As president and CEO, West-Scantlebury is the leader of a staff of nine and oversees an organization that through year-end 2011 had received $25.6 million in funding from the estate of former Arkansas Gov. Winthrop Rockefeller. The philanthropic organization was created using money the former governor left at his death in 1973. The organization’s website calls the foundation “the late Governor’s perpetual gift to the state he loved.”
In 2011, the Winthrop Rockefeller Foundation awarded more than $5.7 million in grants to other organizations working in the state, including the Arkansas Humanities Council, Arkansas State University at Mountain Home, Food Bank of North Central Arkansas and the Rural Community Alliance.
West-Scantlebury joined the staff of the Rockefeller Foundation in 2007 because “the organization’s mission and values match my own,” she said.
The Winthrop Rockefeller Foundation is a grant maker and organizer of partnerships with the goal of eliminating poverty in Arkansas through efforts that leverage philanthropic giving to improve “education, economic development, and economic, racial and social justice,” also according to the foundation’s website. Endeavors of interest to the nonprofit include the town of Eudora (Chicot County) and its community initiative to ensure its elementary school students are reading at grade level.
“It’s about commitment, neighbor working with neighbor, sticking with it because it isn’t easy and it takes a long time,” West-Scantlebury said. The foundation provides “private dollars to facilitate those processes. The role of philanthropy is to provide resources to catalyze change.”
The foundation’s goals include increasing high school, college and vocational graduation rates and reducing the number of Arkansans living below 200 percent of the federal poverty line.
West-Scantlebury came to the Rockefeller Foundation after about 14 years working in philanthropy.
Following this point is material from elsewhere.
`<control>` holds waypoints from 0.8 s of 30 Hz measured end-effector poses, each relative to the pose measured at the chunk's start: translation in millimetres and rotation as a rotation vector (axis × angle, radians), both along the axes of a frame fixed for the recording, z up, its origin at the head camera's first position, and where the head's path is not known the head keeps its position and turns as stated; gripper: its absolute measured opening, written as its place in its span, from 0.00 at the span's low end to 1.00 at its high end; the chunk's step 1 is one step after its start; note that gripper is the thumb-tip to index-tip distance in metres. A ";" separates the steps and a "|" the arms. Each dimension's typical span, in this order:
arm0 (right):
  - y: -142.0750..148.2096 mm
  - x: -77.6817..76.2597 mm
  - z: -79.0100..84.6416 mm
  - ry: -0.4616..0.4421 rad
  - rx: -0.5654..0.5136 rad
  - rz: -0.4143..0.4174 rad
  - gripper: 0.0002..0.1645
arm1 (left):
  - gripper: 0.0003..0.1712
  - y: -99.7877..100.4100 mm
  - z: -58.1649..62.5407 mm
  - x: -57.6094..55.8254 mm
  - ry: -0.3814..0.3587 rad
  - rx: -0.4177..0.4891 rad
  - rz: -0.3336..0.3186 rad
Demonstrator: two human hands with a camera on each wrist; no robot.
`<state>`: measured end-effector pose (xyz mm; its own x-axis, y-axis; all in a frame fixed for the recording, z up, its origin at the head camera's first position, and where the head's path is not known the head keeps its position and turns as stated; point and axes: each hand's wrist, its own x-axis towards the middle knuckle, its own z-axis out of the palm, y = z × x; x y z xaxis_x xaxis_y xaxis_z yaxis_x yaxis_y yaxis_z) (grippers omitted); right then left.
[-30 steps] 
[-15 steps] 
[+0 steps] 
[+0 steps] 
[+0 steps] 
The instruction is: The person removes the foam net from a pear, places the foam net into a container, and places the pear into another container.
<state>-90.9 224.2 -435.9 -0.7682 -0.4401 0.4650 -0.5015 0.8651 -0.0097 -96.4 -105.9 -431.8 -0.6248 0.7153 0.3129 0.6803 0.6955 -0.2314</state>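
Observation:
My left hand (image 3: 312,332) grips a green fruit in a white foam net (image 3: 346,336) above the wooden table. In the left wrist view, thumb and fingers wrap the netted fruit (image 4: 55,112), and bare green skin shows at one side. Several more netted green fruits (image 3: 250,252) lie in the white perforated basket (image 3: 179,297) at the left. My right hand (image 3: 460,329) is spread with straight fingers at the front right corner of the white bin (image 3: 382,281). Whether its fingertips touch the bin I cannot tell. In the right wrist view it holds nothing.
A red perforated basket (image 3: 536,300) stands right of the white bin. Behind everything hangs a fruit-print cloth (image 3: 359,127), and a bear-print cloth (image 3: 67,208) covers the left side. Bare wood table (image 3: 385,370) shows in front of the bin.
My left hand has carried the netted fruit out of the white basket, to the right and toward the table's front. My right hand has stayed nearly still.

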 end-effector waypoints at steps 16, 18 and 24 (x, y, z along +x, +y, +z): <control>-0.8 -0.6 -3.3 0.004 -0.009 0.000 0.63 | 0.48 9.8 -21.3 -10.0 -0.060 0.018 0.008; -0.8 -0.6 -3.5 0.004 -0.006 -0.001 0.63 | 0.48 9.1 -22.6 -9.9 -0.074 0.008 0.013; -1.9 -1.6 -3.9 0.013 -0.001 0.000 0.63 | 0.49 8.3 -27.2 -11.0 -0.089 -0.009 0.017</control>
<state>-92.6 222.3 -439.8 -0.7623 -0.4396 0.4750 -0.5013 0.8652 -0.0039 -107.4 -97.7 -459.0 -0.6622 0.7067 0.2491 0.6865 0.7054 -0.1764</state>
She previously was CEO of the Foundation for Louisiana, an organization formed to invest in rebuilding Louisiana after Hurricanes Katrina and Rita.
Her career in philanthropy began prior to that when she took a position with the Annie E. Casey Foundation in Baltimore, a group that funds efforts to help disadvantaged children.
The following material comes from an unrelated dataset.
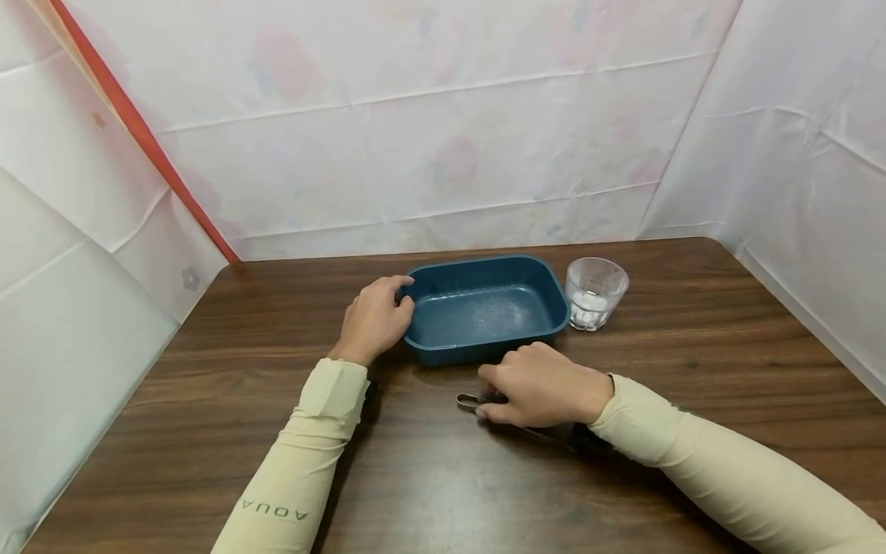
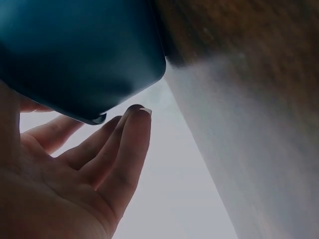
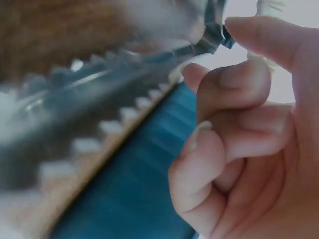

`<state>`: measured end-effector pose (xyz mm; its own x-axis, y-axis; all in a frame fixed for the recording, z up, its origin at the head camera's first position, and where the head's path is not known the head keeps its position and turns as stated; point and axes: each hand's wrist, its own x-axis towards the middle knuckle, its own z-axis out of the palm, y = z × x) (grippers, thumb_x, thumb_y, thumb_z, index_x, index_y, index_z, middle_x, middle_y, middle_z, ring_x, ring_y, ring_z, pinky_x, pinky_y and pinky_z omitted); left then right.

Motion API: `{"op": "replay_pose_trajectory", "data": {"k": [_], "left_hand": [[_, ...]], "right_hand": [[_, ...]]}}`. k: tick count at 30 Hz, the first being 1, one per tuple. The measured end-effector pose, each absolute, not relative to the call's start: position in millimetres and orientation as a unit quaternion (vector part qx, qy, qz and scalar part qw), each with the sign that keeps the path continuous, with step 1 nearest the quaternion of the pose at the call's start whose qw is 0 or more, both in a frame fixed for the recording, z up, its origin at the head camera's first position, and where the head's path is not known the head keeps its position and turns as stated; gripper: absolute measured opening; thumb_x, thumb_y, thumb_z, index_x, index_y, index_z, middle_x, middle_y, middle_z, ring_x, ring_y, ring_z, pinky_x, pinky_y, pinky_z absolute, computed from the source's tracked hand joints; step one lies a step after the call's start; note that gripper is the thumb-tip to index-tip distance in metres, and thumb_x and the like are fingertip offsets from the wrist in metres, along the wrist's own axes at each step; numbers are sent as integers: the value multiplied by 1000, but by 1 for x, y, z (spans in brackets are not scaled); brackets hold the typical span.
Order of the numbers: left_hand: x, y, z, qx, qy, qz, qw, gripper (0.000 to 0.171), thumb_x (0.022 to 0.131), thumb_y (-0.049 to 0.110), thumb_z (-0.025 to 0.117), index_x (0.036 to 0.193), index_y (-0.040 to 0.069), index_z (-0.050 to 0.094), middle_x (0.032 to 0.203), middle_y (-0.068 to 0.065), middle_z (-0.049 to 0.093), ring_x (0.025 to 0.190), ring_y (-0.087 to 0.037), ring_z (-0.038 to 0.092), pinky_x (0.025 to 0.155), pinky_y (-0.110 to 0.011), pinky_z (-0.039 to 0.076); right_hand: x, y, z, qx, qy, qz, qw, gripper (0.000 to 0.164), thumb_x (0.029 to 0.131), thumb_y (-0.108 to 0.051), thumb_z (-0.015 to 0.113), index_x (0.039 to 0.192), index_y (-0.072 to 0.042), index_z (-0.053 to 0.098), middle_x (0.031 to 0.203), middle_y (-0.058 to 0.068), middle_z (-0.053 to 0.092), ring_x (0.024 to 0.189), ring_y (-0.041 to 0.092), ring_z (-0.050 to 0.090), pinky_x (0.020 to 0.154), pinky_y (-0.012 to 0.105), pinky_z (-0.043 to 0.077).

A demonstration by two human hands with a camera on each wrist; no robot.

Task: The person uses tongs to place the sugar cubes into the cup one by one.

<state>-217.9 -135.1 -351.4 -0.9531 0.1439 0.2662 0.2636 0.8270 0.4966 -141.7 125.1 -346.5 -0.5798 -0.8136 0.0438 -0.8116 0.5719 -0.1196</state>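
Note:
At the left end of a dark blue rectangular basin point(image 1: 484, 350), my left hand point(image 1: 374, 315) lies against the rim. In the left wrist view its fingers point(image 2: 130, 154) stretch out loosely below the rim's corner without curling round it. My right hand point(image 1: 543, 388) is in front of the basin and holds metal tongs point(image 1: 467, 402) between thumb and curled fingers. Only the tongs' looped end shows from the head; the hand hides much of the rest. Up close in the right wrist view, the tongs' arms point(image 3: 99, 104) have toothed edges and are blurred.
A clear glass point(image 1: 597, 292) with something white in its bottom stands just right of the basin. The brown wooden table point(image 1: 228, 400) meets pale patterned sheets point(image 1: 443, 154) at the back and sides. A red strip point(image 1: 138, 127) runs down the left corner.

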Motion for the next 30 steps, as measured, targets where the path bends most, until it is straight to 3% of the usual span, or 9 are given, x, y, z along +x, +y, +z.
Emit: {"op": "replay_pose_trajectory", "data": {"k": [2,7,15,21,30], "left_hand": [[-218,-136,-351,-107,-949,-274,111,39,99,20,52,137,15,63,134,-7,60,74,-23,55,56,-39,44],[-218,-137,-350,-103,-947,-284,107,42,100,27,54,141,17,60,142,-6,55,105,-25,60,77,-48,52],[-218,-139,-349,-93,-945,-298,99,46,100,32,53,143,18,57,128,-5,59,102,-23,58,81,-50,50],[-215,-146,-350,-71,-945,-307,90,48,101,35,53,144,16,55,140,-7,55,119,-26,56,96,-57,46],[-211,-147,-355,-78,-942,-318,72,49,101,37,53,145,16,53,141,-7,53,122,-26,54,96,-57,46]], "right_hand": [[-143,125,-343,-465,882,-73,22,23,94,-44,67,92,-22,68,69,-16,58,56,0,50,54,29,46],[-147,131,-329,-493,861,-108,59,19,98,-41,63,95,-23,67,72,-20,56,62,-3,53,62,27,49],[-165,158,-307,-446,872,-197,33,14,101,-36,62,93,-25,65,71,-19,57,61,-2,54,59,25,49],[-180,164,-305,-399,888,-228,-23,12,101,-28,63,94,-20,69,77,-16,59,64,2,54,61,28,49],[-200,185,-300,-312,915,-241,-91,11,100,-21,63,103,-12,69,92,-2,66,80,11,62,71,34,53]]}}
“Philanthropy looks at the questions of ‘why?’ and ‘how do we best use resources?’” West-Scantlebury said. It’s a “huge undertaking and we’re making progress.”
Among the challenges she’s faced in that undertaking are people who are resistant to change and the groups fighting over limited resources and differing ideologies.
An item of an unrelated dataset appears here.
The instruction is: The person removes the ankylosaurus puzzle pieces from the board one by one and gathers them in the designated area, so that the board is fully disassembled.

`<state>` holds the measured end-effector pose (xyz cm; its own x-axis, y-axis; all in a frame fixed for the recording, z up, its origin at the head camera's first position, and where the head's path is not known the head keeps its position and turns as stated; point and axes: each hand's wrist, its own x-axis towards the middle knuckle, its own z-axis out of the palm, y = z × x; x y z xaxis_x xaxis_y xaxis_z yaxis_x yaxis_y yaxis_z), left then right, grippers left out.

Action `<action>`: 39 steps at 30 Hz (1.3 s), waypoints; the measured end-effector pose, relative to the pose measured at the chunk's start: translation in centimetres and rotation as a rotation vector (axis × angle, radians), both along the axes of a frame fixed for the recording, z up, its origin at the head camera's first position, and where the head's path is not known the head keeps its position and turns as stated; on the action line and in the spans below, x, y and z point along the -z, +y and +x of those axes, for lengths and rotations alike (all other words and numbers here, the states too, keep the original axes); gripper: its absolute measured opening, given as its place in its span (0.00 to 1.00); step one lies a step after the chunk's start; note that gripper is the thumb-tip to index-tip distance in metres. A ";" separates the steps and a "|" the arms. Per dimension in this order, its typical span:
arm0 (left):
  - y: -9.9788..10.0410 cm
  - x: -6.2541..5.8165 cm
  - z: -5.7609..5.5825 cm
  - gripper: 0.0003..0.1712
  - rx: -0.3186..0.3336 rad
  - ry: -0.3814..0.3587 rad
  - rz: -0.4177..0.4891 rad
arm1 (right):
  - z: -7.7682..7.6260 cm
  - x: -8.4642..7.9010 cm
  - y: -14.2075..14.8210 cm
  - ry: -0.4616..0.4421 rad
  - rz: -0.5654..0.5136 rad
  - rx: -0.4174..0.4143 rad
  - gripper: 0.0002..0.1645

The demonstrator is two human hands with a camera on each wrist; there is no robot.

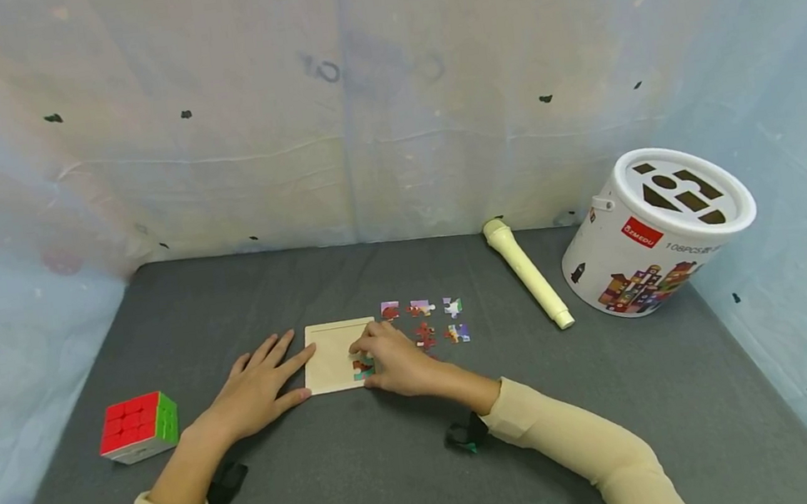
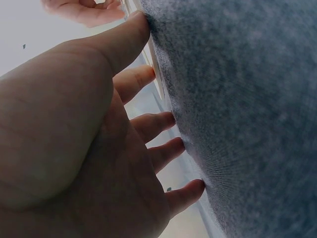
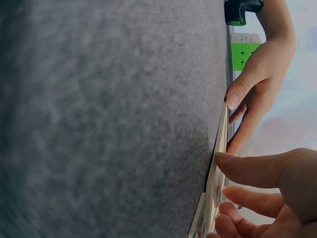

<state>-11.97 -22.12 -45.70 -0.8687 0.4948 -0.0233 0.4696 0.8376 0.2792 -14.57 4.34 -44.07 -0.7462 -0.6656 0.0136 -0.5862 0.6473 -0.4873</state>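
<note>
A light wooden puzzle board lies flat on the dark cloth, with a few coloured jigsaw pieces in its lower right corner. My left hand is spread beside it, index fingertip and thumb at the board's left edge. Over the right side of the board, my right hand bends its fingers down to the surface. In the right wrist view its thumb touches the near edge, apart from the index fingertip. I cannot tell whether its fingers pinch a piece. Several loose jigsaw pieces lie right of the board.
A red, green and white puzzle cube sits left of my left hand. Toward the back right lies a pale yellow microphone-shaped tube, beside a white block bucket with a shape-cutout lid. Pale plastic sheeting hangs behind the table.
</note>
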 end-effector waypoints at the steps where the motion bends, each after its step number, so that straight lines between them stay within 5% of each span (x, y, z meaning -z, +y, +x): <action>1: 0.0 0.0 0.0 0.40 0.001 0.001 -0.002 | 0.0 0.0 0.0 -0.003 -0.003 0.002 0.26; 6: 0.0 -0.1 0.0 0.40 0.001 0.004 -0.008 | 0.1 -0.2 -0.2 -0.020 -0.009 0.002 0.18; 24: 0.0 0.1 -0.1 0.39 0.003 0.014 -0.001 | 0.3 -0.5 -0.6 -0.003 0.027 0.012 0.24; 30: 0.1 -0.1 0.0 0.39 0.006 0.009 0.003 | 0.2 -0.4 -0.3 -0.012 -0.044 -0.015 0.17; 39: 0.1 -0.2 0.0 0.39 0.005 0.001 -0.003 | 0.0 -0.1 1.3 -0.066 -0.289 -0.011 0.11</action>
“I also have learned that collective action makes change,” she said. “I’ve also learned that it can happen.”
West-Scantlebury has found herself in nonprofit leadership in Arkansas due to most of a lifetime of fighting poverty.
“I just set out to use my time, talent and skill to really ask the question: How do you decrease poverty and increase prosperity among the disadvantaged? My career has pretty well been a quest for that question,” she said.
Born to a 16-year-old mother who raised her in public housing in Brooklyn, N.Y., and Baltimore, West-Scantlebury said she spent her whole life thinking of blighted communities and asking, “Why is this community the way it is?”
Many people from her old neighborhoods stayed stuck in their situations, even though they wanted to get out, she said. She, then, can empathize with people who want help — such as many of those served by Rockefeller Foundation funding — but struggle to change, she said.
Excelling in school was part of what propelled West-Scantlebury from the depression, drugs and violence of her childhood world.
“I made up my mind I wasn’t going to do it,” she said. “The unhappiness and lack of hope and being down day in and day out. I just didn’t want to do that.”
West-Scantlebury earned a bachelor’s degree from Bowie State University in Maryland, a master’s in public policy from the University of Michigan and a doctorate in public policy from the University of Maryland.
“I don’t think of myself as a person of influence,” West-Scantlebury said. I think of myself more as a person in a team, in a communal effort, to improve Arkansas.”